THE government’s decision to sack 9,350 employees of the Pakistan Steel Mills at a time when the State Bank is pushing banks to hand out billions in cheap loans to private businesses hit by Covid-19, so that they can maintain their payrolls, has come as a rude shock. The entire payroll of the largest industrial enterprise of the country has been terminated in spite of pre-election commitments by the prime minister and PTI leaders, especially Planning Minister Asad Umar, to reviving its fortunes with the help of the existing workforce through better management of its affairs. The government has decided to take the easier route after the failure of its halfhearted attempt to resuscitate PSM.
The steel mill is one of Pakistan’s most politicised public-sector businesses and had been suffering large losses and accumulating massive liabilities for over a decade. This eventually resulted in the PML-N administration shutting it down in July 2015 as part of a plan to privatise it. According to the federal minister for industries, who held a press conference a day after the ECC approved the plan to fire the employees, the company currently owes Rs210bn to banks. The sum is in addition to Rs90bn that the government spent to bail it out and Rs55bn to pay wages since its complete shutdown. Yet the decision to sack the entire staff is hard to justify, especially under the present circumstances when millions are losing their jobs owing to the deepening economic recession triggered by the pandemic. The reported death of two mill employees during a protest in Karachi against the decision shows the stress the workers are going through.

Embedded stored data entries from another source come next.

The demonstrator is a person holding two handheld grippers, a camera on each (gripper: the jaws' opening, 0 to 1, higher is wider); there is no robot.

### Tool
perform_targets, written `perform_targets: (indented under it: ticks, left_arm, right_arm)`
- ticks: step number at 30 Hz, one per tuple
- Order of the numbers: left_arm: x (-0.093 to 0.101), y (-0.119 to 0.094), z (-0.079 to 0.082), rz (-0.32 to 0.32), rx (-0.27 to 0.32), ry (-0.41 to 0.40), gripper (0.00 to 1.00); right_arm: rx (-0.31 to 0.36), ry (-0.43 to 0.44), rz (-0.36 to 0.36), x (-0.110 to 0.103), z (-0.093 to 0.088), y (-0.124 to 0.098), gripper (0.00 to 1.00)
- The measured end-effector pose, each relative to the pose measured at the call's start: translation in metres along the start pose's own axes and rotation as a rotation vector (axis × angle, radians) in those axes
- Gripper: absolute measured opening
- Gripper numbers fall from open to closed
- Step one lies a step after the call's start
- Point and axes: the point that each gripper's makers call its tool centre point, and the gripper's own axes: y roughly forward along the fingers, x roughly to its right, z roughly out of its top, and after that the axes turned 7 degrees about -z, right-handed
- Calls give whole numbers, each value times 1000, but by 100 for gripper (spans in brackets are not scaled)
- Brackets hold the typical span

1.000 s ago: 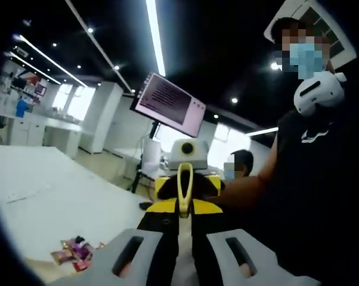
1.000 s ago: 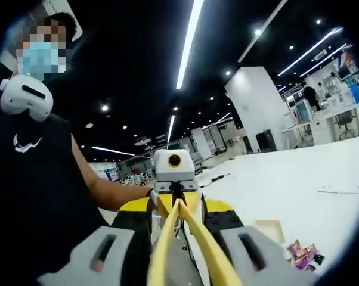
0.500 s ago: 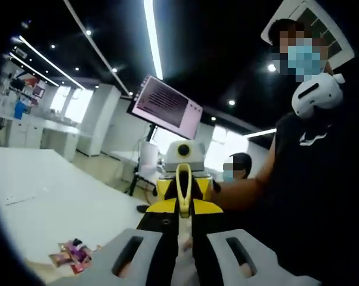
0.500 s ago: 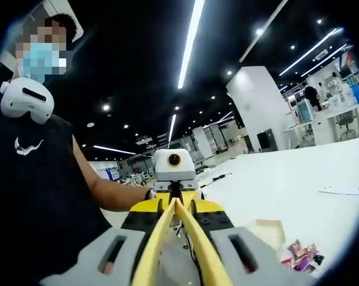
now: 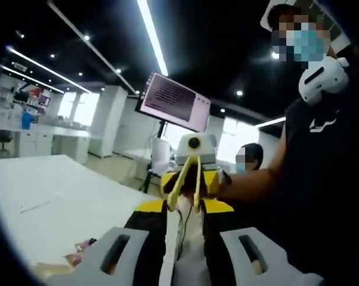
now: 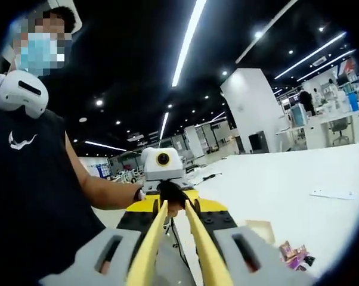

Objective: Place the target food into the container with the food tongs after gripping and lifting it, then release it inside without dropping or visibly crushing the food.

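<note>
White table [image 6: 299, 196] runs off under a dark ceiling with long strip lights, a monitor [image 5: 173, 101] stands on a pole behind, and a person in a black sleeveless top holds both tools up at chest level, facing each other. The food [image 6: 294, 256] lies on the table in the right gripper view — a small cluster of pink and purple wrapped pieces, just beside a pale flat container [image 6: 258, 229]; in the left gripper view the same cluster [image 5: 79, 250] shows low at the table's near edge. By their look the pieces are light, crinkly-wrapped and a little slippery, probably soft enough to dent, so a gentle pinch across the middle of one piece seems the safer hold, not at a loose wrapper end. Yellow tongs [image 6: 173, 250] rise between the right gripper's [image 6: 175, 257] grey jaws, which press on the two arms from outside; the arms stand slightly apart and nothing lies between them. The tongs' hinge end meets the left gripper [image 6: 161, 173] across the gap. In the left gripper view the tongs [image 5: 184, 179] hang spread below the right gripper [image 5: 194, 149]; the left gripper's [image 5: 182, 262] own jaws stand apart — whether they hold the whitish thing between them I cannot tell. No food is lifted yet.
</note>
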Motion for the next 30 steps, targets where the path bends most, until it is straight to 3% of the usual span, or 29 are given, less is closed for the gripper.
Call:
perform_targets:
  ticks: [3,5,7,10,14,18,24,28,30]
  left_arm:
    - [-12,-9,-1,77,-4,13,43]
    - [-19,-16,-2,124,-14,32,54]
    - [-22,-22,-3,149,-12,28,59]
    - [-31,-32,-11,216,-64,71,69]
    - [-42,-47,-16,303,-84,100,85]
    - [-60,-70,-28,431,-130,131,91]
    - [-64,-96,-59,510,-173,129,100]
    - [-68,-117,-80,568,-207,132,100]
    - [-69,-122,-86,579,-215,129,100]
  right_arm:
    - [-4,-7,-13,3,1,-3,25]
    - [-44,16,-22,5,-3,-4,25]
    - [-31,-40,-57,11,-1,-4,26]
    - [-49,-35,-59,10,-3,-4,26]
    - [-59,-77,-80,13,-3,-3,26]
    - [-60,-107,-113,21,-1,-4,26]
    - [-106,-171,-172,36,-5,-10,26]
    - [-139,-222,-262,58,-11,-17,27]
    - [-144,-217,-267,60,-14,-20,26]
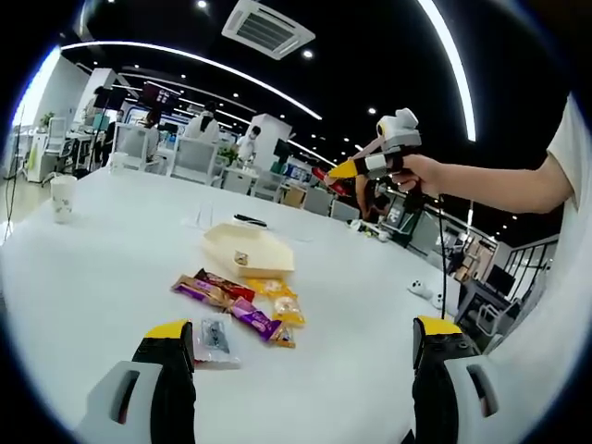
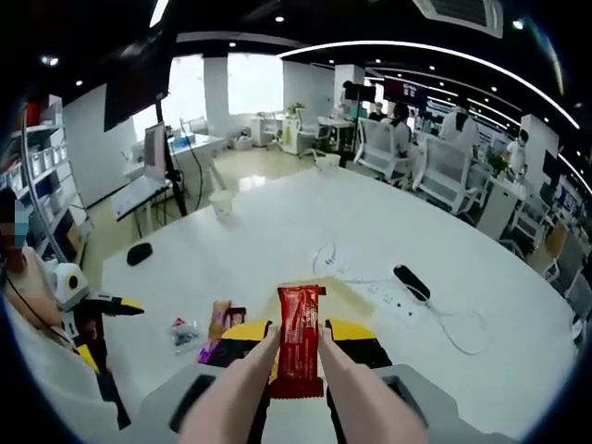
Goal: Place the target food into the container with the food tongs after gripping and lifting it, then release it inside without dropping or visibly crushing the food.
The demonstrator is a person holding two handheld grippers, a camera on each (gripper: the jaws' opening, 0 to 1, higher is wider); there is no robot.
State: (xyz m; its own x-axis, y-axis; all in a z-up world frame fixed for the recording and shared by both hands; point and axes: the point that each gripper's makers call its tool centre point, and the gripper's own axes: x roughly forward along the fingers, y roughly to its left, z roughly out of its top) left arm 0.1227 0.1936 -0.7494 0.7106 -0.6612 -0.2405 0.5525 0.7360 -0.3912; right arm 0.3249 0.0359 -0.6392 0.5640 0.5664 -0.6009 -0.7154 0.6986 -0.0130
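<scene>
My right gripper point(image 2: 301, 340) is shut on a pair of beige food tongs point(image 2: 242, 388), and the tongs pinch a red snack packet point(image 2: 299, 338) held up above the table. A cream paper container point(image 2: 353, 298) lies just beyond the packet. In the left gripper view the container point(image 1: 248, 250) sits mid-table, with purple and yellow wrapped snacks point(image 1: 242, 305) and a clear packet point(image 1: 215, 338) in front of it. My left gripper point(image 1: 301, 338) stands wide open over the table, with nothing between its jaws. The right gripper point(image 1: 359, 166) hangs high at the upper right in a person's hand.
A paper cup point(image 1: 63, 196) stands at the far left of the white round table point(image 1: 111, 268). A power strip point(image 2: 398, 301) with cable and a black object point(image 2: 412, 282) lie to the right; a black mouse point(image 2: 139, 252) lies left. Office chairs and people are behind.
</scene>
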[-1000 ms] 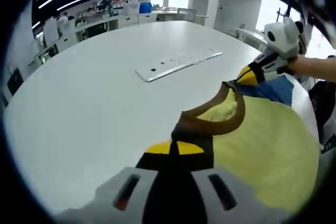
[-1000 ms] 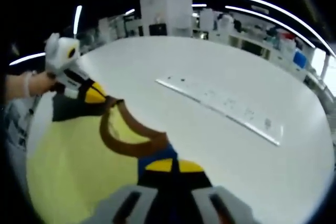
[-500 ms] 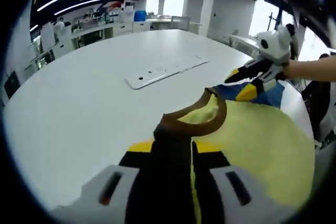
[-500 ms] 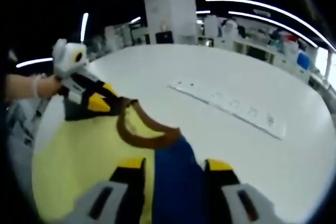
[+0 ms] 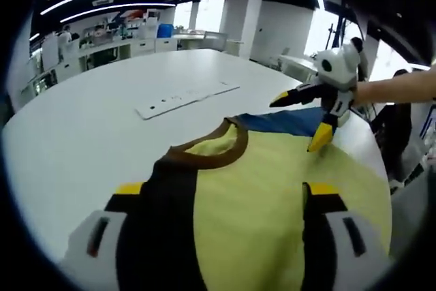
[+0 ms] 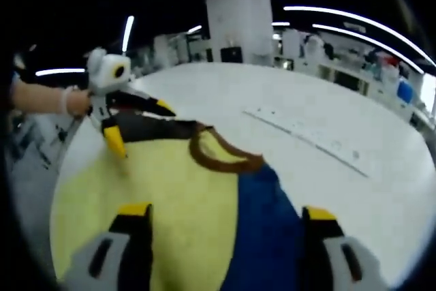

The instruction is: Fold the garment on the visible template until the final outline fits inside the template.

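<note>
Garment [image 5: 252, 189] flat on table [image 5: 82, 141] — spread between both grippers' released, wide-apart jaws.

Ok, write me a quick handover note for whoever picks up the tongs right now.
Left tongs: open, over the garment, holding nothing.
Right tongs: open as well, also over the garment.
Garment: yellow shirt with a brown collar, one black shoulder and one blue shoulder, lying on the white table. A pale flat strip lies beyond it on the table.
Done: no fold visible.
Left: grip, fold, and check the outline against the template, which I cannot make out.
</note>
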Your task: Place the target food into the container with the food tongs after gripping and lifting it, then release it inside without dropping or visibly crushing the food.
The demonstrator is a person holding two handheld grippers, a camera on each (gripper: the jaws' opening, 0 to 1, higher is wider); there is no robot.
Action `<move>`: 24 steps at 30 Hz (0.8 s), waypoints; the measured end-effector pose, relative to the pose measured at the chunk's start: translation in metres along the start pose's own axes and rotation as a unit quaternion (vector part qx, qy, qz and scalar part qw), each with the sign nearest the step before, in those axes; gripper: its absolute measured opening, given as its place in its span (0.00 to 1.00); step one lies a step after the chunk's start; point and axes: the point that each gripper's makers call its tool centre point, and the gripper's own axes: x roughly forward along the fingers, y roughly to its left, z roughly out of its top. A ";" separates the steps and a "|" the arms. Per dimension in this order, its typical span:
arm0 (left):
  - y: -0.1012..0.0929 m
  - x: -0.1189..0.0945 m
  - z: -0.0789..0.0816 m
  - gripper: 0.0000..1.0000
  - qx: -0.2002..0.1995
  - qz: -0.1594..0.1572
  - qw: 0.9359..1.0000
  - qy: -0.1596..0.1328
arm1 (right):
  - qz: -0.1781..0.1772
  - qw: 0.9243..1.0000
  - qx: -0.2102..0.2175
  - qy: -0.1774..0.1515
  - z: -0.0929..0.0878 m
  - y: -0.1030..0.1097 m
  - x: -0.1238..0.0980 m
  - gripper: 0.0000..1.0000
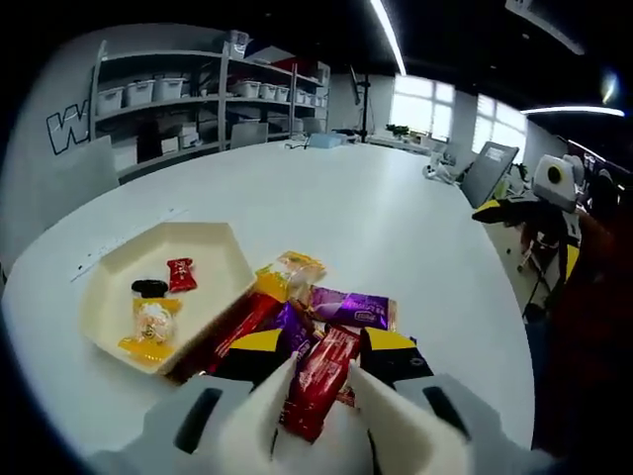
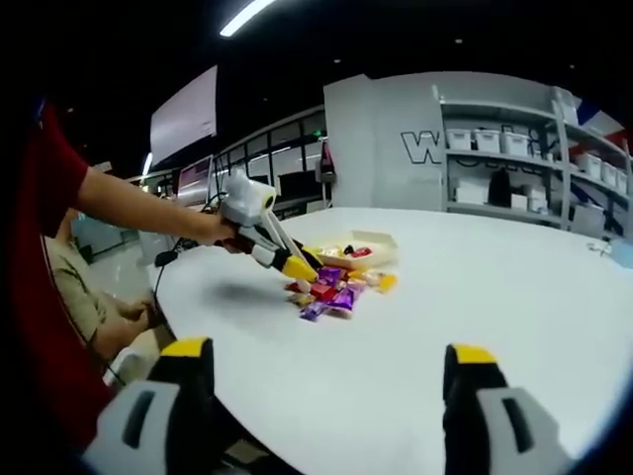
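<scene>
On a round white table with shelving beyond, the left gripper pinches a red snack packet in the wrapped-snack pile, just right of the cream container. The right gripper hangs wide open, well apart.

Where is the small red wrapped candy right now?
In the left gripper view, the small red wrapped candy lies inside the cream hexagonal tray, beside a black-wrapped sweet, left of the snack pile.

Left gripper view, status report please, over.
Left gripper shut on red foil snack packet, low over pile. Right gripper open, hanging back. Cream hexagonal tray holds three sweets. Purple wrappers crowd the path.
</scene>
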 end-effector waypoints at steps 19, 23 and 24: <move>-0.013 -0.002 -0.011 0.24 -0.006 -0.008 1.000 0.006 | -0.001 1.000 -0.006 -0.001 0.002 0.002 -0.003 0.94; -0.014 -0.004 -0.011 0.23 -0.073 0.009 0.997 0.011 | 0.001 1.000 -0.007 -0.002 0.002 0.004 -0.004 0.94; -0.017 -0.004 -0.005 0.23 -0.097 0.004 0.995 -0.002 | 0.001 1.000 -0.007 -0.002 0.002 0.004 -0.005 0.94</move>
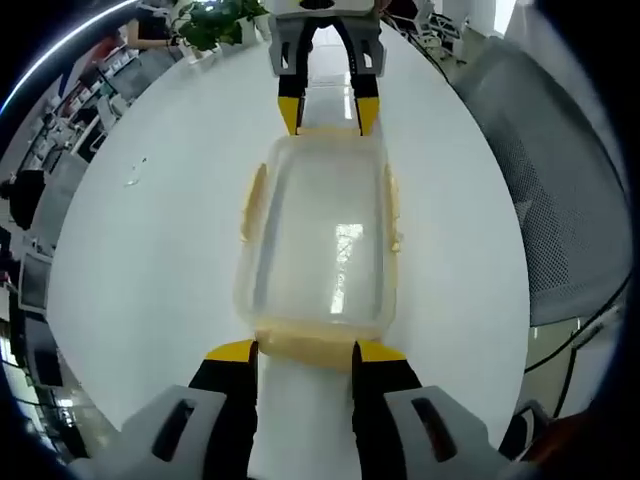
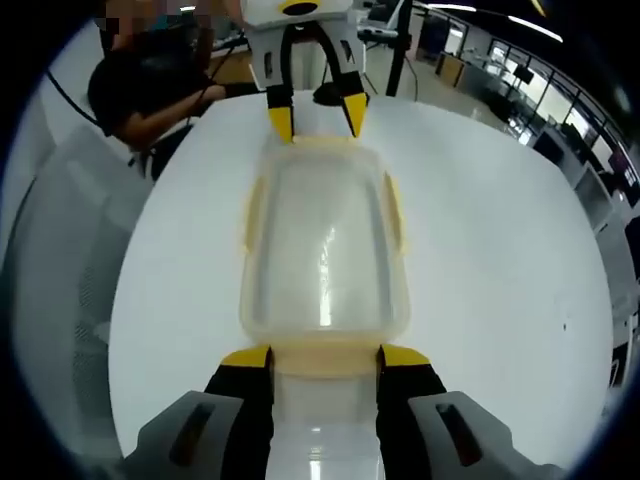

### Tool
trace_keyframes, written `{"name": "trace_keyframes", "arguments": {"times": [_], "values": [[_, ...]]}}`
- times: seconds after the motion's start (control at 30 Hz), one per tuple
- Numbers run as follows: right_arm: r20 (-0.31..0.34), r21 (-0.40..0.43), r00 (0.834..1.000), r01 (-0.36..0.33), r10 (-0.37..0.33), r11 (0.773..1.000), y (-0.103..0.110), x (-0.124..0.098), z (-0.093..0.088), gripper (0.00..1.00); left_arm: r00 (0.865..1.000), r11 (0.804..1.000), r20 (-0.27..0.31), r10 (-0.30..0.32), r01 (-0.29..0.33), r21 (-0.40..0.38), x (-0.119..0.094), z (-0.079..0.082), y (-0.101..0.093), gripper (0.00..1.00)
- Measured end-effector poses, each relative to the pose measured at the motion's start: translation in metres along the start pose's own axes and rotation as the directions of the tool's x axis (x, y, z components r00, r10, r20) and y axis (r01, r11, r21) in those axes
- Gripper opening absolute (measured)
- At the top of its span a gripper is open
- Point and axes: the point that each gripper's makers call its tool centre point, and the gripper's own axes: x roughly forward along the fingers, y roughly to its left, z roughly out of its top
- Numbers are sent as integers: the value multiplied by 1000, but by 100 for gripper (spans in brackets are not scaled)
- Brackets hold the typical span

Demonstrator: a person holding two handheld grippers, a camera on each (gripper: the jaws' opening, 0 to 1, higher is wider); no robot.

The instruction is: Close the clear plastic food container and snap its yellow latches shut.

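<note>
the clear food container [image 1: 318, 240] lay lid-on in the middle of the white round table [image 1: 160, 280], its long axis running straight from one gripper to the other. the left gripper [image 1: 303, 350] stood at one short end, its yellow-tipped jaws spread to either side of that end's yellow latch [image 1: 305, 345] and right up against it, gripping nothing. the right gripper [image 2: 325, 355] faced it from the opposite short end, jaws likewise apart and straddling the latch there [image 2: 325, 357]; in the left gripper view it appeared at the far end [image 1: 327, 115]. each tool was therefore nearest to its own end latch. the two long-side latches [image 2: 254, 215] [image 2: 395, 210] looked flared outward, probably not yet snapped, though that is hard to tell. an office chair [image 1: 560, 190] stood just beside the table.
</note>
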Motion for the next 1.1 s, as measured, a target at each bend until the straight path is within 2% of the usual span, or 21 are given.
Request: {"name": "trace_keyframes", "arguments": {"times": [0.03, 0.07, 0.1, 0.13, 0.23, 0.53, 0.93, 1.1], "values": [[-1, 19, 1000, -17, 17, 1000, 4, -1, 0, 38, 1000, 1000, -22, -5, 5, 6, 1, -3, -2, 35], [-15, 21, 999, -38, 38, 999, 8, 1, -2, 38, 1000, 1000, -9, -8, 8, 9, 3, -2, -4, 35], [-55, 16, 997, -49, 50, 999, 11, 3, -8, 38, 1000, 1000, 6, -18, 18, -2, 4, 1, -6, 35], [-59, 0, 997, -49, 49, 999, 14, 5, -9, 38, 1000, 1000, 5, -22, 22, -1, 5, 1, -8, 36], [-35, 19, 998, -54, 55, 998, 15, 3, -7, 38, 1000, 1000, -15, -26, 26, 4, 8, -2, -11, 36], [-28, 10, 999, -40, 40, 999, 11, -7, -8, 38, 1000, 1000, 12, -15, 15, 2, 3, 7, -8, 36], [-33, -3, 999, -16, 16, 1000, 1, -36, -11, 38, 999, 1000, 39, 19, -19, 11, -12, 33, 1, 36], [-41, -13, 999, -15, 14, 1000, -2, -48, -15, 38, 998, 1000, 57, 13, -13, -3, -17, 45, 3, 36]]}}
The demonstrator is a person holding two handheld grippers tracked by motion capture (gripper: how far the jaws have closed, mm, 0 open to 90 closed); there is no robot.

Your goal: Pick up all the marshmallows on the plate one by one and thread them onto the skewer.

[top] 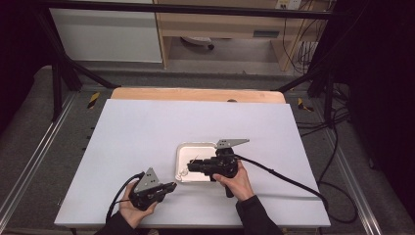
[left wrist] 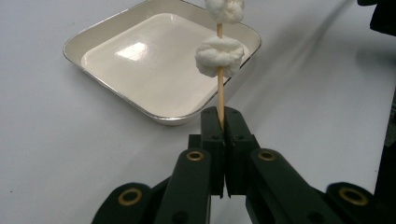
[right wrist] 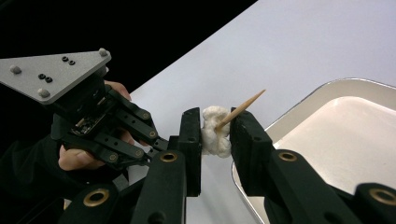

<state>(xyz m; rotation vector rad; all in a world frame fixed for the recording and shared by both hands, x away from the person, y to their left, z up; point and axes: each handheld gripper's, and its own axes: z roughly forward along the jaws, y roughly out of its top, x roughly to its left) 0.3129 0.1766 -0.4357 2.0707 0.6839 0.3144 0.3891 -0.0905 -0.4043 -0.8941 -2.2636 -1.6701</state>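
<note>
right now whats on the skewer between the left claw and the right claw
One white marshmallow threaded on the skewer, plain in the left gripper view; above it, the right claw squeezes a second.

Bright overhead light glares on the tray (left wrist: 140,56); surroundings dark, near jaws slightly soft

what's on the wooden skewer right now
Two white marshmallow pieces are threaded on the wooden skewer. The right gripper clamps the upper one, hiding its sides; the left gripper covers the skewer's base.

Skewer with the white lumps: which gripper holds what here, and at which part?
The left gripper clamps the wooden skewer at its lower end. The right gripper pinches the top white lump by its sides.
</note>
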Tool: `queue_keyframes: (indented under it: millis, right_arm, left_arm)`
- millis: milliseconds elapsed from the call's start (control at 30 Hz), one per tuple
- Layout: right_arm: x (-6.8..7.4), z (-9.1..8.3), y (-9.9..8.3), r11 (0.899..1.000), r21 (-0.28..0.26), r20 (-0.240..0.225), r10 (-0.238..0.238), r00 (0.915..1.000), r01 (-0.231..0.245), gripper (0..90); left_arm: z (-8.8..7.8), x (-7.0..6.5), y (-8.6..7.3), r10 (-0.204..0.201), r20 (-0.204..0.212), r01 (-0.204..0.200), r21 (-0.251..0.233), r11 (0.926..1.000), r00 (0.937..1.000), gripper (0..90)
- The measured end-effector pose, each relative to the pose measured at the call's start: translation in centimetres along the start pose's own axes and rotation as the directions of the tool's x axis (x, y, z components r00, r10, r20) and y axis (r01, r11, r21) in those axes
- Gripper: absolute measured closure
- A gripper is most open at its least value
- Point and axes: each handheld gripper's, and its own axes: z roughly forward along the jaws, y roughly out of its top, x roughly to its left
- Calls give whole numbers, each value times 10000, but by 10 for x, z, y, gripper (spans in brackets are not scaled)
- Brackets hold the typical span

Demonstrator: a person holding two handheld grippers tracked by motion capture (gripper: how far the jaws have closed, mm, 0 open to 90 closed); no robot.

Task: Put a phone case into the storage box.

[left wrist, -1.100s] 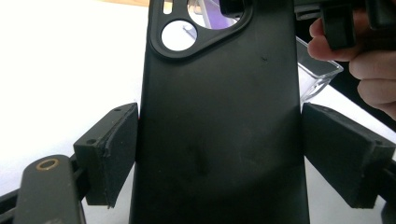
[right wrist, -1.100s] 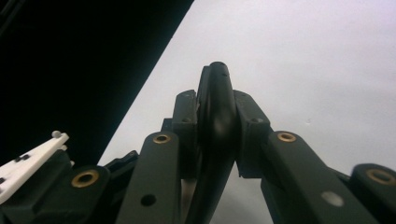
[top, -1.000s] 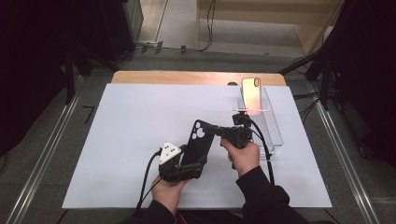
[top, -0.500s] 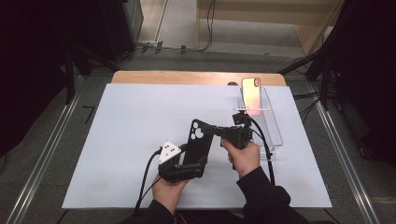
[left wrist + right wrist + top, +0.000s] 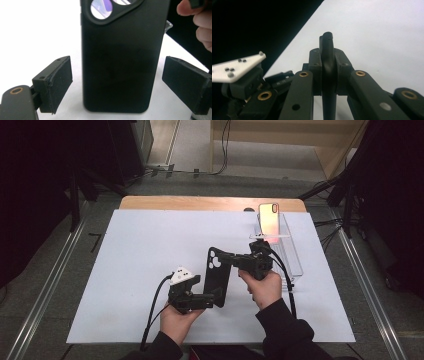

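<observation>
Handover step: black phone case is pinched edge-on by the right tongs near the tabletop's front edge, left tongs just opened wide around it; next, left withdrawal is judged needed.

The jaws of the left gripper have just been opening and now stand apart from the black phone case, a gap visible on either side of it, though the case still lies between them. In the high view the left gripper is seen slightly lower relative to the case than before.
</observation>
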Motion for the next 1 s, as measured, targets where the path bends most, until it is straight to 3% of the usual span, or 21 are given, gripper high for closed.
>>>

It is unfair to solely blame the employees for PSM’s collapse. The fact is that years of poor management and failure to appoint the right people with the relevant experience and knowledge to the top posts have done more damage than overstaffing or trade unionism. The mill was designed for an annual production of 2.2m tonnes to be profitable. But its capacity never exceeded 1.1m tonnes because of little investment and lack of interest shown by those entrusted with its affairs. Still, it remained profitable for most of the years between 1985 — the year it began commercial operations — and 2008 — the last year it earned profits. Post-2008 bailout packages could not revive it because they were not accompanied by a restructuring plan to turn it into a viable concern. The government just wanted to keep it afloat for privatisation as its production dropped below 20pc of the total capacity. The government claims that the employees’ sacking is part of its plan to revamp the mill. If so, such undoubtedly questionable mass dismissals would have been seen in other loss-making SOEs too. What kind of restructuring plan calls for mass layoffs unless investors are more interested in the enterprise’s assets than in resurrecting it?